Cardiac catheter opens the vascular occlusion

After a myocardial infarction is detected by symptoms and possibly ECG, the vascular occlusion is best reopened by means of cardiac catheter. An alternative is the medicinal clot dissolution. During treatment by means of a cardiac catheter, a thin tube is advanced over the inguinal artery to the heart, at the end of which there is a small balloon. Under X-ray control, it is inflated exactly at the bottleneck, thereby unfolding a stent lying on it.

Even after removing the balloon, it keeps the coronet open - the blood can flow unhindered again. Ideally, this procedure happens in the first hour after the infarction - and no heart tissue is destroyed yet.

Too late to the hospital

However, if the patient only comes to the hospital very many hours later, valuable time is lost and the vasodilation often makes no sense, because too much heart muscle tissue has gone under. This is exactly the case for over half of the patients. Late succession: heart failure, ie pumping failure of the heart with shortness of breath in efforts such as climbing stairs.

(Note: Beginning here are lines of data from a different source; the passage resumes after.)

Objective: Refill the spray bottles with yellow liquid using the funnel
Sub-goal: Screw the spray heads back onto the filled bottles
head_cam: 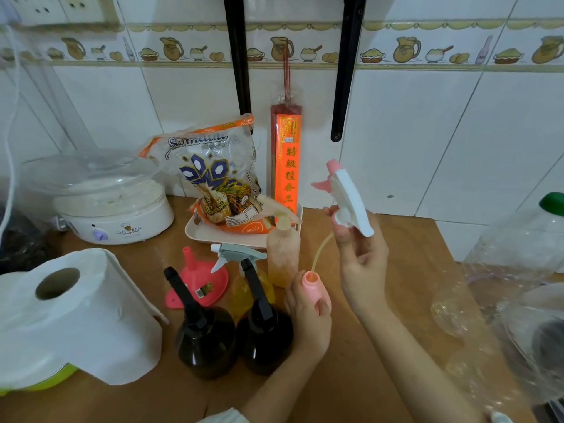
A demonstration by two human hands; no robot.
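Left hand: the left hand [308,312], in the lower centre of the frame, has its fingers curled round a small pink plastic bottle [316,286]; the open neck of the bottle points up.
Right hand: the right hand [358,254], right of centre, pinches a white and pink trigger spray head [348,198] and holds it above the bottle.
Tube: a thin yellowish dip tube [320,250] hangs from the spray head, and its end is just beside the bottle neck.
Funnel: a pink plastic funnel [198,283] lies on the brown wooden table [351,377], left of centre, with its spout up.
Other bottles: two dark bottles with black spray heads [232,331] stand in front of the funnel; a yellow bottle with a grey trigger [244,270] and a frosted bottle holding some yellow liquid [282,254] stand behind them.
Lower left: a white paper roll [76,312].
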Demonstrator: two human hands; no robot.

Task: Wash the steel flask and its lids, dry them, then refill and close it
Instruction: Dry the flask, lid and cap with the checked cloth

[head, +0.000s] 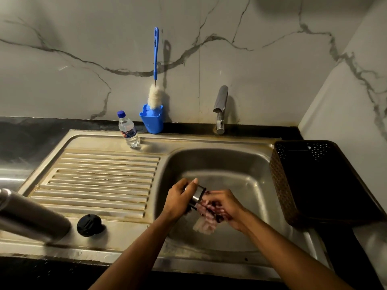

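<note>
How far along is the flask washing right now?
Early on. The flask lies opened on the drainboard beside its black lid. In hand: the left hand grips the steel cap over the sink while the right hand works a cloth on it. Refilling and closing remain.

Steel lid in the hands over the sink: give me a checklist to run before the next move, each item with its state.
1. Steel lid held firmly: ok, the left hand grips it over the basin.
2. Cloth in contact with the lid: ok, the right hand holds it against the open end.
3. Tap off: ok, no water visible.
4. Lid fully clean or dry inside: cannot tell, the cloth hides it.
5. Black lid within reach: ok, it lies on the drainboard.
6. Steel flask stable: cannot tell, blurred at the frame edge.
</note>
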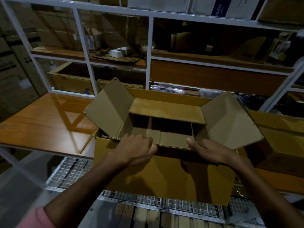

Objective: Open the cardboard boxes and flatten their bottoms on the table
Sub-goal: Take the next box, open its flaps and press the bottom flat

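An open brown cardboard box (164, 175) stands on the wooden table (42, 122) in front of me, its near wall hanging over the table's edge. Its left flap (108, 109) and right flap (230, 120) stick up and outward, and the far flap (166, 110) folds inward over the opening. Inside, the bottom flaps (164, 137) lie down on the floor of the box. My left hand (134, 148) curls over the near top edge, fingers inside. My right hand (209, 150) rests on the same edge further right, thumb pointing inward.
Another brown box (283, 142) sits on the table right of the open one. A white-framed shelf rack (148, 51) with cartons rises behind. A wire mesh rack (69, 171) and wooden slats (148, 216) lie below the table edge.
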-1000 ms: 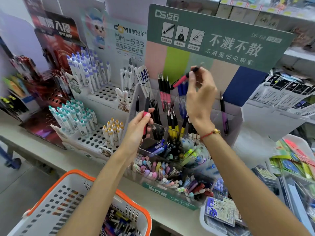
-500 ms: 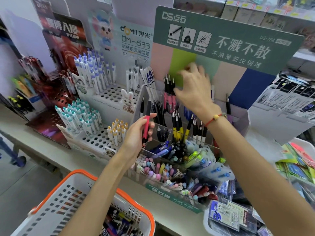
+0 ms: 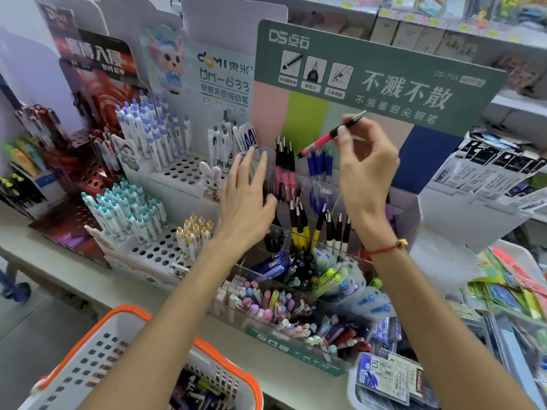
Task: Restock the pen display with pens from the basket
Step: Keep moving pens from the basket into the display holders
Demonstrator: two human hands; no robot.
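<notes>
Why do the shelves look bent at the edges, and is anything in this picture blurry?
Head view: the wide lens bows the shelves and the green sign near the edges. The light is even and soft, with no strong shadows or glare. The right hand, holding the pink pen, is slightly smeared; the packets far right and the basket rim are blurred.

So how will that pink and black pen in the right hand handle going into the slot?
The pink pen looks like a rigid plastic barrel, so probably stiff and light. It is round and smooth, so it may slip in the right hand's fingertip pinch, or roll if dropped.
</notes>
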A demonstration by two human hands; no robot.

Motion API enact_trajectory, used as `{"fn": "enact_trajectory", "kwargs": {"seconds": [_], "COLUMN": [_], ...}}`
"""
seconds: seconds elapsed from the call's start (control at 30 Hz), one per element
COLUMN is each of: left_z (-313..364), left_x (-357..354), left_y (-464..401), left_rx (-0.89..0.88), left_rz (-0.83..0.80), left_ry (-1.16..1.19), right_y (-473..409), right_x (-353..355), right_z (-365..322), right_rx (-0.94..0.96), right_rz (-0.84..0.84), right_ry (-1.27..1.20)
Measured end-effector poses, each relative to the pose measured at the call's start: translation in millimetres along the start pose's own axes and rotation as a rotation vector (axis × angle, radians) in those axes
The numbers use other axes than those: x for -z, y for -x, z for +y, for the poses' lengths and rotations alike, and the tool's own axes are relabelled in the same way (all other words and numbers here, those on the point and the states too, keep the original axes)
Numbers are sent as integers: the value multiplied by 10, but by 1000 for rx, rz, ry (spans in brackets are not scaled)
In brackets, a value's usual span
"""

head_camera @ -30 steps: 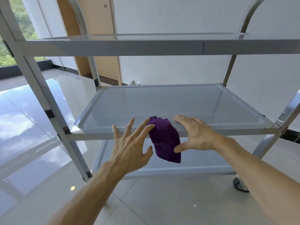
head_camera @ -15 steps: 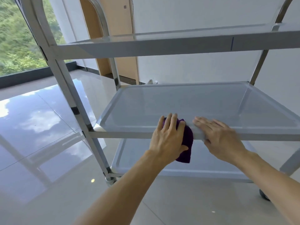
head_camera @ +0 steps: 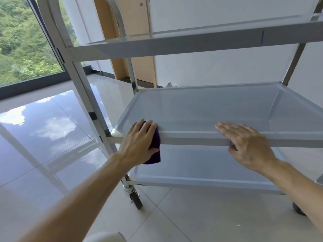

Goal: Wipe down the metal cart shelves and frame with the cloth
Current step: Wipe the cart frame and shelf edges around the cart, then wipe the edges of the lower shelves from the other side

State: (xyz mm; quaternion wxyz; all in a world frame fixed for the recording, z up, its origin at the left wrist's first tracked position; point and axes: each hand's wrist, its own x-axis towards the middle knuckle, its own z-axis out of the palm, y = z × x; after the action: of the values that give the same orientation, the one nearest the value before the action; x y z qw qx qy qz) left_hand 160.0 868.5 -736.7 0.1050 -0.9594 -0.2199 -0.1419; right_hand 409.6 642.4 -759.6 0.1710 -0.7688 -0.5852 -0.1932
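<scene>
Cloth (head_camera: 155,151) mostly hidden under left hand (head_camera: 139,144), flat grip pressing middle-shelf rim (head_camera: 192,138); right hand (head_camera: 248,145) flat, thumb underneath.

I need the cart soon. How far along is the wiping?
Nothing visibly shows any part as finished. In hand: the left hand presses the purple cloth over the middle shelf's front rim near its left corner, while the right hand rests flat on that rim. The top shelf, bottom shelf and frame posts look left to do.
</scene>
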Motion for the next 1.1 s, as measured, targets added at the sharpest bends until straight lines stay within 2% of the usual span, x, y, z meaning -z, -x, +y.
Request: {"fn": "enact_trajectory", "kwargs": {"seconds": [0.13, 0.23, 0.37, 0.5, 0.57, 0.63, 0.7, 0.8, 0.87, 1.0, 1.1], "left_z": [552, 549, 98, -386, -455, -442, -420, -442, -467, -500, -461], "left_x": [-37, -22, -11, -21, -45, -70, -93, -139, -144, -88, 26], "left_y": [-233, -253, -2, 268, 295, 265, 239, 249, 269, 444, 644], "left_rx": [-143, -174, -80, 70, 86, 89, 84, 71, 69, 60, 166], "left_rz": [34, 49, 9, -16, -19, -1, 26, 72, 93, 149, 255], "left_ry": [53, 75, 70, -50, -65, -72, -52, -4, 68, 368, 602], "right_y": [26, 52, 108, 166, 85, -125, -388, -688, -719, -650, -643], "right_x": [-30, -40, -17, 28, 67, 144, 140, -46, -139, -211, -243], "right_z": [33, 94, 148, 124, 29, -188, -477, -864, -972, -915, -885], "right_rx": [22, 32, 30, -31, -88, -127, -56, 28, 5, 26, 19], "right_rz": [45, 54, 63, 70, 2, -157, -324, -466, -436, -365, -349], "right_ry": [17, 33, 48, 78, 116, 155, 232, 183, 128, 148, 146]}}
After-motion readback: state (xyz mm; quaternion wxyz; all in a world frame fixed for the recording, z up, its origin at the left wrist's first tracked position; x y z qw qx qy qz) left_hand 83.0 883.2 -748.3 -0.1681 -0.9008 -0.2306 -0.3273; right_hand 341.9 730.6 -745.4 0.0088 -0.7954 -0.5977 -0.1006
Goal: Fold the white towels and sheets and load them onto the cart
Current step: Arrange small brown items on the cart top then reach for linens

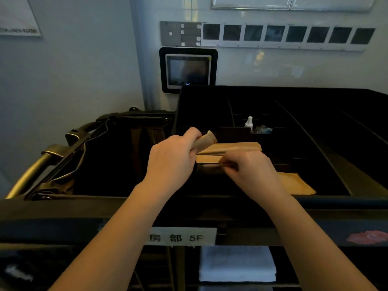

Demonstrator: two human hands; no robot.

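Observation:
A dark housekeeping cart (63, 208) fills the lower view. Its black top tray (315, 122) is split into compartments. My left hand (170, 158) is closed around a tan rolled item (206, 140) over the tray's near left compartment. My right hand (249, 171) pinches the edge of a flat tan paper bag (231, 147) lying in the tray. More tan paper (298, 183) lies to the right of that hand. A folded white towel stack (237, 263) rests on the shelf below the top rail.
A dark cloth bag (100, 156) hangs open at the cart's left end, by a metal handle (27, 175). A small white bottle (249, 122) stands in the tray. A wall screen (189, 69) hangs behind the cart. A label (182, 237) marks the front rail.

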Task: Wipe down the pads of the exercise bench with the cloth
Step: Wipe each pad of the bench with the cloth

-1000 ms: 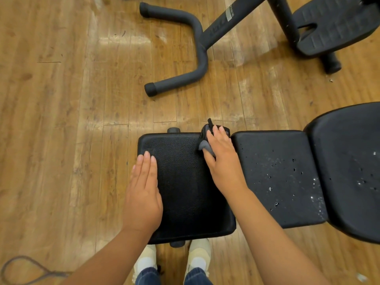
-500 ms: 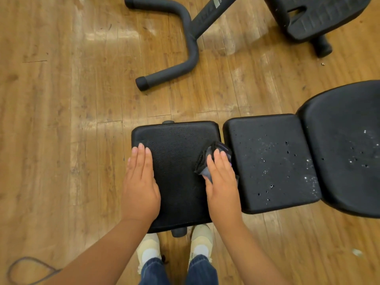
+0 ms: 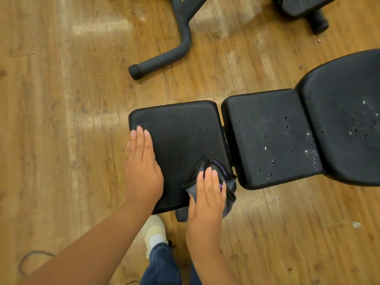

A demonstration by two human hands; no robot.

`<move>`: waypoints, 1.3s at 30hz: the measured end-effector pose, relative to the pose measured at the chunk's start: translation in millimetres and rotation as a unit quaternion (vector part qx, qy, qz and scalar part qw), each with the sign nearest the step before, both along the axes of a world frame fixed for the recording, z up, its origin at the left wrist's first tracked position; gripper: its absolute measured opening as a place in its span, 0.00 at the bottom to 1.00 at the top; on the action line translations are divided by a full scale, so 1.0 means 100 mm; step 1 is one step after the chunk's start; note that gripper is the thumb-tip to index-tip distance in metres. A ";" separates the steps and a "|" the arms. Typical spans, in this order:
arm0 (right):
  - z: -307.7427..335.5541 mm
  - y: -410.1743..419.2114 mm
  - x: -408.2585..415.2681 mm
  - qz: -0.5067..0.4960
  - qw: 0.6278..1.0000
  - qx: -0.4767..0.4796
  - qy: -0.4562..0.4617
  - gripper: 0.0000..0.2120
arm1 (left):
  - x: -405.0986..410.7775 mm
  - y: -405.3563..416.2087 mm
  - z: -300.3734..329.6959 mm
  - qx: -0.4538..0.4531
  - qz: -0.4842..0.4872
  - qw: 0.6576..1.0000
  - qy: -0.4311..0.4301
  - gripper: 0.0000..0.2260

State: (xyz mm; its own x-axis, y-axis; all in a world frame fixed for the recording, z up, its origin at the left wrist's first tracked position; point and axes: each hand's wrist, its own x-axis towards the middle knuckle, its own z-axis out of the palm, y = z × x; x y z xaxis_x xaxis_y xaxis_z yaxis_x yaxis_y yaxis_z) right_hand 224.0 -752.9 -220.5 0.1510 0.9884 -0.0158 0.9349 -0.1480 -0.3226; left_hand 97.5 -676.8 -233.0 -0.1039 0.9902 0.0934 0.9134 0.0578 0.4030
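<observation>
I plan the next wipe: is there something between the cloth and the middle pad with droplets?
Nothing visible. The cloth under the right hand lies at the left pad's right edge; only the narrow gap separates it from the middle pad.

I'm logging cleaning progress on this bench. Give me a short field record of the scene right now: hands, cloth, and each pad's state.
left hand: flat on the left pad's left edge, fingers straight
right hand: pressing the cloth with straight fingers
cloth: dark, bunched, at the left pad's near right corner
left pad: no droplets visible
middle pad: speckled with droplets
right pad: speckled with droplets
floor: wood
</observation>
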 end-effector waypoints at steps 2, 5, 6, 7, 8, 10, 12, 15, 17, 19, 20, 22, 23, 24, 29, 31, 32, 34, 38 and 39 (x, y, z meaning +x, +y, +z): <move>0.01 -0.08 -0.13 0.010 1.000 -0.006 0.002 0.26 | 0.00 0.00 0.00 0.004 0.000 1.000 0.002 0.24; -0.01 -0.20 -0.35 0.033 0.999 -0.017 0.008 0.37 | -0.01 0.01 -0.02 0.005 -0.003 1.000 0.000 0.23; -0.02 -0.23 -0.44 0.049 0.998 -0.036 0.002 0.43 | -0.02 0.02 -0.03 0.006 -0.005 1.000 -0.001 0.23; -0.03 -0.26 -0.51 0.059 0.997 -0.050 -0.009 0.47 | -0.03 0.02 -0.03 0.005 -0.009 1.000 -0.001 0.23; -0.05 -0.28 -0.57 0.061 0.996 -0.057 -0.013 0.50 | -0.03 0.02 -0.03 0.003 -0.012 1.000 -0.002 0.23; -0.07 -0.31 -0.59 0.068 0.997 -0.044 0.003 0.48 | -0.04 0.02 -0.02 0.000 -0.016 1.000 -0.002 0.22; -0.07 -0.34 -0.49 0.113 0.993 -0.002 0.018 0.36 | -0.04 0.01 -0.02 0.004 -0.014 1.000 -0.001 0.22; -0.09 -0.29 -0.29 0.111 0.993 0.030 0.037 0.24 | -0.02 0.01 0.00 0.001 -0.012 1.000 -0.007 0.22; -0.09 -0.21 -0.18 0.053 0.997 0.032 0.045 0.26 | -0.02 0.00 0.01 -0.003 -0.013 1.000 -0.008 0.22; -0.06 -0.12 -0.11 0.015 0.998 0.032 0.054 0.27 | -0.02 -0.01 0.03 -0.004 -0.016 1.000 -0.004 0.22; -0.04 -0.08 -0.07 0.005 0.998 0.032 0.060 0.27 | -0.02 -0.01 0.03 -0.004 -0.015 1.000 -0.003 0.22; -0.01 0.04 -0.02 -0.012 0.997 0.037 0.062 0.25 | -0.02 -0.02 0.03 -0.005 -0.009 1.000 -0.003 0.22; -0.01 0.11 0.01 -0.018 0.997 0.041 0.060 0.24 | -0.02 -0.02 0.02 -0.004 -0.008 1.000 -0.002 0.22; -0.01 0.18 0.03 -0.024 0.997 0.044 0.059 0.22 | -0.03 -0.02 0.02 -0.003 -0.008 1.000 0.000 0.23; -0.01 0.43 0.10 -0.015 0.997 0.047 0.052 0.22 | -0.01 -0.01 0.03 -0.011 -0.003 1.000 0.013 0.24; -0.01 0.62 0.13 -0.010 0.998 0.047 0.036 0.21 | -0.01 0.00 0.04 -0.014 -0.004 1.000 0.011 0.24; -0.02 0.77 0.16 -0.011 0.998 0.047 0.031 0.20 | -0.01 0.00 0.04 -0.015 -0.006 1.000 0.012 0.24; -0.01 1.14 0.20 -0.008 0.999 0.037 0.033 0.20 | -0.02 -0.01 0.06 -0.017 -0.009 1.000 0.016 0.25; -0.01 1.87 0.26 0.019 0.999 0.019 0.024 0.18 | -0.01 -0.01 0.07 -0.021 -0.007 1.000 0.012 0.25; -0.03 1.98 0.27 0.019 1.000 0.014 0.020 0.16 | -0.01 -0.01 0.06 -0.024 -0.009 1.000 0.012 0.25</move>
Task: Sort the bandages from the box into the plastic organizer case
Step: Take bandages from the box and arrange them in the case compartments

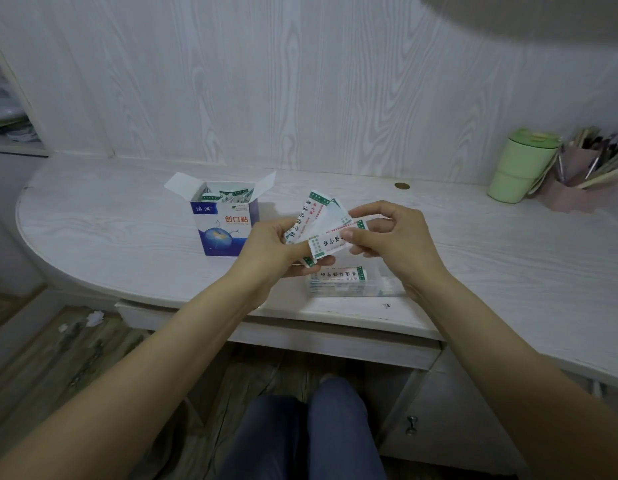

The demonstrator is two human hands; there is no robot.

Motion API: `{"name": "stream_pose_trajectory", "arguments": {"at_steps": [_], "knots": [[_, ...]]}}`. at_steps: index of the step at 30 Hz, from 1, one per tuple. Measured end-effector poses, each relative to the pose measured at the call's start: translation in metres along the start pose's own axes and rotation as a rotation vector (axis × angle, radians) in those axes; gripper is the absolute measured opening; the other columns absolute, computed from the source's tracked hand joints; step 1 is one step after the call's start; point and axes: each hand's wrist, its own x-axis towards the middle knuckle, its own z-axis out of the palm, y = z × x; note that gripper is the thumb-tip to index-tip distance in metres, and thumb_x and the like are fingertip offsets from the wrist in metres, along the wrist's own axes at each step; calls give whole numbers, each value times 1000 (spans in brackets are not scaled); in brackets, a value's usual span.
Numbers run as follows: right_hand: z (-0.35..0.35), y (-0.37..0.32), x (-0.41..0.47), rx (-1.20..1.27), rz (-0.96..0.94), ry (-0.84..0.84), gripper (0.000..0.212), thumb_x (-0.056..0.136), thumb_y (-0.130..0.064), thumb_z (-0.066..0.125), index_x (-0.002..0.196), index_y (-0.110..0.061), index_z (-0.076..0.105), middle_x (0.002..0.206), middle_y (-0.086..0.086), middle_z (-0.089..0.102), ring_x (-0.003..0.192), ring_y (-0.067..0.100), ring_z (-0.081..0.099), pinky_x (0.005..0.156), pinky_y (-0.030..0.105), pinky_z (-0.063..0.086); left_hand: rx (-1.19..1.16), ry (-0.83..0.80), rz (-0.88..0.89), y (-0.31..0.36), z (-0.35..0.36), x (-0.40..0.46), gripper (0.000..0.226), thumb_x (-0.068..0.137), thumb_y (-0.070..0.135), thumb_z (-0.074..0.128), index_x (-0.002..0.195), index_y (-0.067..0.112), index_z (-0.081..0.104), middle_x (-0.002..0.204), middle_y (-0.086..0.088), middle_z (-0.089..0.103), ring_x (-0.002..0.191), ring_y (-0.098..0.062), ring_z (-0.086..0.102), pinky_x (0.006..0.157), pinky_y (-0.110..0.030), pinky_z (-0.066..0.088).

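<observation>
Nearest, at the desk [127,216] edge beneath the hands, the clear plastic case [349,285] is seen with a few wrapped bandages already laid flat in it. Just above it, a small fan of bandages [321,223] is held between both hands: the lower ends are gripped by the left hand [272,247], while one strip is pinched between thumb and fingers of the right hand [390,233]. The strips are judged light, thin, floppy and slick in their paper wrappers, so they are probably best taken singly by a short end. Farther back, the opened box [224,220] stands upright with more bandages inside. A green cup [518,168] is set far right.
</observation>
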Motion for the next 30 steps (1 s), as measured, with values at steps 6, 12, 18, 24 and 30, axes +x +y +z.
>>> {"name": "stream_pose_trajectory", "arguments": {"at_steps": [6, 12, 18, 24, 30], "knots": [[-2, 6, 6, -16, 35, 17, 15, 79, -7, 75, 92, -10, 70, 51, -7, 61, 50, 6, 56, 57, 17, 51, -70, 54, -6, 3, -1, 2, 12, 95, 15, 52, 97, 14, 64, 83, -4, 73, 69, -17, 72, 60, -23, 58], [-9, 9, 21, -117, 88, 55, 8, 85, -10, 68, 81, -16, 68, 73, 6, 60, 53, 9, 52, 53, 17, 41, -84, 196, 66, 1, -15, 10, 13, 99, 14, 47, 93, 19, 59, 81, -4, 72, 66, -13, 71, 63, -22, 58], [-5, 26, 43, -414, 124, 56, 13, 84, -17, 70, 73, -20, 64, 80, 9, 62, 53, 14, 47, 55, 23, 40, 10, 184, 63, -6, -20, 22, 14, 98, 15, 48, 93, 18, 60, 80, -1, 71, 65, -10, 70, 63, -21, 57], [8, 18, 50, -820, 122, -140, 14, 76, -28, 77, 73, -22, 65, 66, -3, 64, 48, 13, 57, 53, 24, 38, 43, 165, 52, -13, -20, 33, 16, 98, 11, 48, 90, 17, 61, 81, -6, 70, 70, -10, 71, 68, -21, 57], [20, 13, 55, -1070, 149, -183, 14, 76, -31, 77, 81, -20, 71, 80, 1, 65, 79, 22, 62, 61, 26, 40, 9, 171, 58, -12, -19, 36, 18, 98, 10, 48, 88, 18, 60, 81, -7, 70, 68, -9, 70, 64, -18, 56]]}}
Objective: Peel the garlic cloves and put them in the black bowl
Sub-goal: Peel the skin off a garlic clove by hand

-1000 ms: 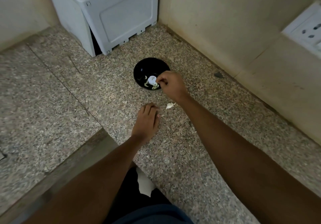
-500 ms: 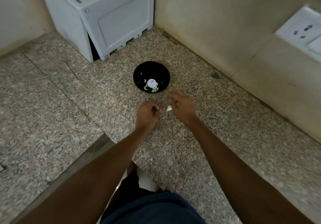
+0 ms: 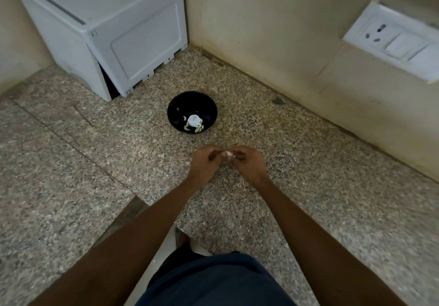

If a patient has angina pectoris with regularly recurring symptoms (stable angina pectoris), the doctor will prescribe a nitro spray for everyday use in addition to other medicines. In case of complaints bring one to two strokes of this drug, sprayed under the tongue, quick remedy.

If the symptoms disappear completely and persistently within a few minutes, the problem is solved acutely. Otherwise one speaks of an unstable angina pectoris. Because a heart attack threatens here, the emergency doctor should be called immediately.

What do I do if someone has a heart attack?

  • First: Dial the emergency call (phone 112), say who you are and what you report. Stay in the line until there are no further questions from the control center.
  • Is the affected person conscious: Talk to him, calm him down. Loosen tight clothes (tie, shirt collar) and store it with slightly raised upper body.
  • If he has nitro-spray with him and a strong pulse, spray two strokes under the tongue!
  • If the patient is unresponsive, does not breathe and does not move, this means: cardiac arrest. Quick action is important now - breath and chest compressions!
  • Place the patient on a hard surface
  • 30 times chest compressions, (Frequency: 100 times per minute): Pressure point about 3 to 4 cm above the sternum end, ie the point where the ribs meet. Lay one hand flat on it, the second hand on top of it. When pushing in the chest (with stretched arms) about four inches deep. Most common mistake: It is not pressed hard enough. Then ventilate twice again.
  • Extend the patient's head and perform 2 x mouth-to-mouth or mouth-to-nose resuscitation.
  • Continue until the ambulance arrives or the patient breathes again.

"When you have a heart attack, you have to weigh up: Waiting means: sudden cardiac death, heart failure, shorter lives." Responding means surviving, staying productive, living longer ", says Prof. Dr. med. Michael Kentsch.